Out of the past

I'm bored with my husband and son in New England. Should I go back to my passionate lover in L.A.?

By Cary Tennis

Published September 21, 2004 7:00PM (EDT)

Dear Cary,

When I was 25 (I'm 35 now) and living in L.A., I was in a healthy relationship with a great man. He was kind, patient, tolerant of my independent "free spirit" personality. We had a great lifestyle, leaving the city for camping, snowboarding, jet skiing and water-skiing on weekends. We were together for two and a half years, inseparable. One day I woke up and didn't want to be with him. I needed to grow up some more. I missed my family in Hawaii and was sick of the craziness of L.A. I wasn't ready to get married, to be an electrician's wife living in the Valley. I was gone within three months and broke his heart. Even though I made the decision, I suffered from guilt and regret. The poor guy didn't deserve to be dumped.

I got over it, though (or so I thought), met another man, got married when I was 29, had a baby when I was 31. My husband is a great guy, a loving father, a wonderful husband. We have a good relationship, though I don't feel much passion for him. I am often rejecting his advances out of lack of interest. In a way, I feel like he is a brother to me. We don't really do anything fun together. We coexist, raising our son. We recently moved from Hawaii to the East Coast to get ahead financially and put our boy in good schools. I'm lonely here; the large social circle I had is reduced to having my in-laws nearby. I feel I am living this monotone, go-through-the-motions, passionless life. I'm miserable.

Here is where the real trouble starts with me. I went to L.A. on vacation in June and met the old boyfriend for lunch. (He is now engaged.) I saw him and it was like nothing had changed, no time had passed. I was entranced by him. I have never strayed outside my marriage, and I have not even thought about it before now. Guiltily, I couldn't say no to seeing him a couple of more times.

Things ended with him asking me back, telling me he would leave his fiancée for me; he would raise my son as his own. I was shocked -- and surprised at the fact that I liked what I was hearing. The years we had together were the best of both of our lives, but things are complicated now. Can you ever go back? How could I take my son away from his father? Do I live a loveless life until he's grown and out of the house? My poor husband. I do not know what to do. I've thought about marriage counseling with my husband, but I feel so far gone. So detached. I don't know if it would help at this point. The past three years with him have been difficult for me. Do I lie in the bed I've made for myself? Do I have any right breaking up a family? I know there is "the grass is greener" theory, but I know what I would be getting myself into. I've been in that pasture before and miss it. I hope that you have the time to just comment on this. I really respect your advice and points of view.

Confused in New England

Dear Confused,

This is the kind of wrenching, maddening dilemma that gives life its strange, sad, brilliant flavor of desire and fate. This is the way we experiment with who we are: We buy things on sale and wish we could return them. We make vows and try to unmake them. Life itself issues forth from us and we wish we could push it back into our loins. The road narrows. There are fewer bars you can enter where you aren't already known. The bartender remembers.

We look at the front yard and the back yard and wonder if therapy might help. We can't imagine how, but we wonder. Here is how therapy might help: Therapy isn't just about solving problems in the here and now; it's about trying to apprehend the grave majesty of all that has so far occurred, trying to approach the past with a sense of the sacred, to honor it a little, to accept the overwhelming truth that you are now the servant of your doing.

You are the servant of your doing. Isn't that amazing? If you're constantly trying to undo it, maybe you don't understand that your doing is what's taking you where you need to go; it's your unfolding. You unfold it and then you want to fold it back up again but it doesn't fit back in the box anymore. I say this because it has been a great struggle for me to accept that what's done is done, I who would obliterate all my scores and start the game over and over again if I could only pay the price of all that destruction.

Can't we start over? In America, you can usually start over. But without a reason -- without the one-armed man who shot your wife -- you're just a selfish fool on the run; you're just somebody who left a mess behind. Is that who you want to be?

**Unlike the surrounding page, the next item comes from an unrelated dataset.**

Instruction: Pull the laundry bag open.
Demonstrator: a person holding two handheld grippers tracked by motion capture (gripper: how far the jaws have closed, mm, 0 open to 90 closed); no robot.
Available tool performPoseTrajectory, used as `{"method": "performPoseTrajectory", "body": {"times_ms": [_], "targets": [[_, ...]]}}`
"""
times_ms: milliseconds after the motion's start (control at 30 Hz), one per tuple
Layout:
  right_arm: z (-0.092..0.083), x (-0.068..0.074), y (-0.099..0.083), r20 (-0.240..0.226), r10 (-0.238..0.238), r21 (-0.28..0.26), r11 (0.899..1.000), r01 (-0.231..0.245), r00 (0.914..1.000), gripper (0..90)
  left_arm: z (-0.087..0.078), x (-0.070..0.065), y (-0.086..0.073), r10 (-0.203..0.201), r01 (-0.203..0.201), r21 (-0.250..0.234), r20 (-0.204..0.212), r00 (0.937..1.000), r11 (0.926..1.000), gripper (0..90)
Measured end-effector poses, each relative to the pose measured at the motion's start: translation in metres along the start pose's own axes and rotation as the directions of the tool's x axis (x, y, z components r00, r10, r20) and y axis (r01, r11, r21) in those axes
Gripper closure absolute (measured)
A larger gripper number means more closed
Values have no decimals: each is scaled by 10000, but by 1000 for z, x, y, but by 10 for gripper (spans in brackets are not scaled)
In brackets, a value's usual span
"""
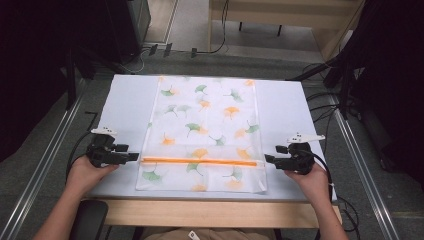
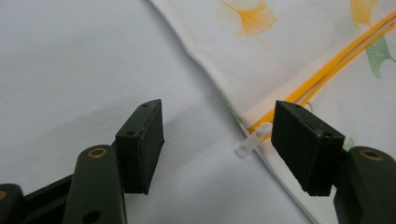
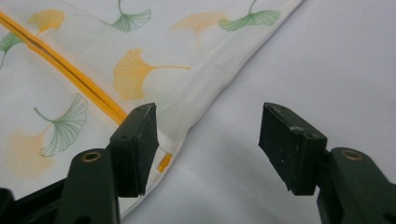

Sometimes we feel we have to follow our hearts, no matter what the cost. But the costs in this case seem prohibitively high. Your choices seem to be 1) to abandon your child and your husband, leaving them wifeless and motherless to fend for themselves; 2) take your child away from the father either by force or stealth (I doubt that he would amicably agree!); or 3) conduct a long-term clandestine relationship with this man from your past.

Each of these choices seems deeply destructive to others. I don't see how you could live happily knowing that you've walked out on or betrayed the people who depend on you for love and support.

It is natural, almost tautological, not to know what benefit you might get out of therapy. Not knowing is the very nature of personal investigation. If you knew enough to get you out of whatever you've gotten yourself into, you wouldn't be thinking about therapy, would you? For the time being, I would urge you not to break up your marriage. Instead, I suggest you get into therapy with the goal of learning to both honor your past and find some joy and contentment in your present.